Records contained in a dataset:
BEGIN
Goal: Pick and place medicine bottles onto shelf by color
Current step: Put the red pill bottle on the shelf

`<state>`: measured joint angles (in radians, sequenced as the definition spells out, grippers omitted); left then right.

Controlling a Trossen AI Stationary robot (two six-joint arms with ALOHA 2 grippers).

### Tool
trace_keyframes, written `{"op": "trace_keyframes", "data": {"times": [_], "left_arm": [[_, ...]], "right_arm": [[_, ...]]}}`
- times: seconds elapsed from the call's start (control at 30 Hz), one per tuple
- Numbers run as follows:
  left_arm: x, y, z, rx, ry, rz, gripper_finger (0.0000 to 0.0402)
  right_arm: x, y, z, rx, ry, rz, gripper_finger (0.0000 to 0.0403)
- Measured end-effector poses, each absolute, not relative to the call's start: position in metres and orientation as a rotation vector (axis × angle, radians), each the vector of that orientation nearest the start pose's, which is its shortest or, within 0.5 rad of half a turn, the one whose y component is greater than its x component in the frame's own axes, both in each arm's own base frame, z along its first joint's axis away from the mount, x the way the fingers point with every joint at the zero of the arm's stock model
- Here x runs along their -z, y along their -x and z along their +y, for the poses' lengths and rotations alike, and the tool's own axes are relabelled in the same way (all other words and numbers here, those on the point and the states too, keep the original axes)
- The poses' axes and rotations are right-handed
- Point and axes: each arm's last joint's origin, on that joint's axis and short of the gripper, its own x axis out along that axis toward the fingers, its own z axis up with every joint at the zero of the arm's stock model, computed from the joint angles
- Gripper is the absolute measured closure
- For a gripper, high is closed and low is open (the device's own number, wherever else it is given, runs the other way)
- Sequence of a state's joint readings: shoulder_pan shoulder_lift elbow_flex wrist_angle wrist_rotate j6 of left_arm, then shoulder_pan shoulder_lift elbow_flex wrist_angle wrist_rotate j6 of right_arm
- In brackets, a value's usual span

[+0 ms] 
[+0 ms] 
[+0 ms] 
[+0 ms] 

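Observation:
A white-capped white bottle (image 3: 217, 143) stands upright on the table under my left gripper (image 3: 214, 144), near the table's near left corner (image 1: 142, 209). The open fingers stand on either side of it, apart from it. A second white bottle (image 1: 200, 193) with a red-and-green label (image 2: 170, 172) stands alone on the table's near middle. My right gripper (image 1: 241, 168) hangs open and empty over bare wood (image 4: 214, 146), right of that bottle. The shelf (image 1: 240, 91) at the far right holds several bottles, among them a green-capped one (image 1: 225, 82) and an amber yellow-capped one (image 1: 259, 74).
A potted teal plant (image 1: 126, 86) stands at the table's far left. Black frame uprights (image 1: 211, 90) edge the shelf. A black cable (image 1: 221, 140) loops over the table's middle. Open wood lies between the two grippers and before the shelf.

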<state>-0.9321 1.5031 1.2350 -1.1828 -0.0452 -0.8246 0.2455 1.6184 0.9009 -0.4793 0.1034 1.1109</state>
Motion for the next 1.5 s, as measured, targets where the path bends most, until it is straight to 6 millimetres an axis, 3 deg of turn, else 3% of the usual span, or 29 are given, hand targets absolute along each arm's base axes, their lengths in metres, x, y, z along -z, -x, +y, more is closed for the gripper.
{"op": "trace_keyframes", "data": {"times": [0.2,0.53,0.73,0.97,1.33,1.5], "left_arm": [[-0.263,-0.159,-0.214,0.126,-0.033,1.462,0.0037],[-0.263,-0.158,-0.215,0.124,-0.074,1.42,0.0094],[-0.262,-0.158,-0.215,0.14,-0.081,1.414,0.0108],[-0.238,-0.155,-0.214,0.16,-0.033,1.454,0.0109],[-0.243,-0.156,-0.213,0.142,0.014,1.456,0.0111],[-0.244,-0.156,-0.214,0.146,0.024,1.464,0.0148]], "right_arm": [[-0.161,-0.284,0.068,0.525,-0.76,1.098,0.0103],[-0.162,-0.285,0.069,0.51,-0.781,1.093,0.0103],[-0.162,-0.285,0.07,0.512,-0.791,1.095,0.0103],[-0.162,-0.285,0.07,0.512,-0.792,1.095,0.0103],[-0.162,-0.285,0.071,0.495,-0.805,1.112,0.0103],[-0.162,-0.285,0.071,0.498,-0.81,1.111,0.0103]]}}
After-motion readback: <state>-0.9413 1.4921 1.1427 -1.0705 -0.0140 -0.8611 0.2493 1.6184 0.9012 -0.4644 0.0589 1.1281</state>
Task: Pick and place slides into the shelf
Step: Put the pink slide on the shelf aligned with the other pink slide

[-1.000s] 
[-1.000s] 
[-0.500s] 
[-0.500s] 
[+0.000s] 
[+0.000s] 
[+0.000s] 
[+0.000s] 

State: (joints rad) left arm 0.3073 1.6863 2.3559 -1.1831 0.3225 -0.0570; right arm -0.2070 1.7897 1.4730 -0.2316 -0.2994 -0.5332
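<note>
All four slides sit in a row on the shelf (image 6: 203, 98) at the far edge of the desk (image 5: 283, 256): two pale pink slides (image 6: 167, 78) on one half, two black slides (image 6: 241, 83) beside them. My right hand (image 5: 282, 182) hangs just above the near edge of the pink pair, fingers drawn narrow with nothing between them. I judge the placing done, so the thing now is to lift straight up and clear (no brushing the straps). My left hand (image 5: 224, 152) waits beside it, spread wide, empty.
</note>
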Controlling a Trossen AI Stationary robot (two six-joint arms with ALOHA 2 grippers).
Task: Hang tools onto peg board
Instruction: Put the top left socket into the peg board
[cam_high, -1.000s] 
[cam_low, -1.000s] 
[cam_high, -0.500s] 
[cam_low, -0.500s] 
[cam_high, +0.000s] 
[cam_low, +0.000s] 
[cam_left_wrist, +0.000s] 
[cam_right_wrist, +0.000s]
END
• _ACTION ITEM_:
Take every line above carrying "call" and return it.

• _ANSWER SECTION_:
- times: seconds elapsed from the call's start (control at 30 Hz), one per tuple
- Measured end-effector poses, each absolute, not relative to the call's start: position in metres and orientation as a rotation vector (axis × angle, radians), each the vector of that orientation nearest the start pose's, which is its shortest or, within 0.5 rad of half a turn, the one whose y component is greater than its x component in the frame's own axes, both in each arm's own base frame, z along its first joint's axis away from the mount, x the way the fingers point with every joint at the zero of the arm's stock model

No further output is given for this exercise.